**Problem requirements:** Give an exact copy of the lines from the beginning of the listing below to the "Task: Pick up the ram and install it" line, inclusive.

**Data excerpt:**
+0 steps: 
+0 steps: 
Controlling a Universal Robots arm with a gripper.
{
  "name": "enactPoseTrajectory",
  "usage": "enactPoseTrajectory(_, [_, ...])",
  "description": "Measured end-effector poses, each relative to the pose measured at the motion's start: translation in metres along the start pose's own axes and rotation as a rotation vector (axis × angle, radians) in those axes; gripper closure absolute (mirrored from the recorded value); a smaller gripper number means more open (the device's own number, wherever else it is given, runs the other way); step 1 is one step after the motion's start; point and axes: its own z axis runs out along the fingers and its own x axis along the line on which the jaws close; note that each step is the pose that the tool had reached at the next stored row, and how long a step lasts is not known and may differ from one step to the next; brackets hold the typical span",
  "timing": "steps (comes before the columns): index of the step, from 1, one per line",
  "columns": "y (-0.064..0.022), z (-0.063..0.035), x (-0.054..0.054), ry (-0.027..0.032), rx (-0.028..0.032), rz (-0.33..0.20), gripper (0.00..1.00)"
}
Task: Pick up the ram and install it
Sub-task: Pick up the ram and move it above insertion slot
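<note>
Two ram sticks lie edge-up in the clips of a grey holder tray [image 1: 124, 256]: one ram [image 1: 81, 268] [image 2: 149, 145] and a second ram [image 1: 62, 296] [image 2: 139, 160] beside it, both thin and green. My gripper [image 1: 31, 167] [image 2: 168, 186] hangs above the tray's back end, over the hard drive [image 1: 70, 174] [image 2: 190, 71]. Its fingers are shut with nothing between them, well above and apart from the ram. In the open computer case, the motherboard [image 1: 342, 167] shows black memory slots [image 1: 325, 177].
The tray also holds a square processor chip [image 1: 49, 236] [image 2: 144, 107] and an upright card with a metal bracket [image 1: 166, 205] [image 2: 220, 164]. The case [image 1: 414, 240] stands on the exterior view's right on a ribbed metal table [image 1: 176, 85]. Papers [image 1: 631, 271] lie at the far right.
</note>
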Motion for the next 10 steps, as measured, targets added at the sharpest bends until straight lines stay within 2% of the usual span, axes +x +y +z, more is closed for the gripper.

**Worked solution:**
+0 steps: 
+0 steps: 
Controlling a Universal Robots arm with a gripper.
{
  "name": "enactPoseTrajectory",
  "usage": "enactPoseTrajectory(_, [_, ...])",
  "description": "Measured end-effector poses, each relative to the pose measured at the motion's start: translation in metres along the start pose's own axes and rotation as a rotation vector (axis × angle, radians) in those axes; gripper closure absolute (mirrored from the recorded value); a smaller gripper number means more open (the device's own number, wherever else it is given, runs the other way); step 1 is one step after the motion's start; point and axes: its own z axis runs out along the fingers and its own x axis along the line on which the jaws close; note that each step is the pose that the tool had reached at the next stored row, and how long a step lasts is not known and may differ from one step to the next; brackets hold the typical span",
  "timing": "steps (comes before the columns): index of the step, from 1, one per line",
  "columns": "y (-0.064..0.022), z (-0.063..0.035), x (-0.054..0.054), ry (-0.027..0.032), rx (-0.028..0.032), rz (-0.33..0.20), gripper (0.00..1.00)"
}
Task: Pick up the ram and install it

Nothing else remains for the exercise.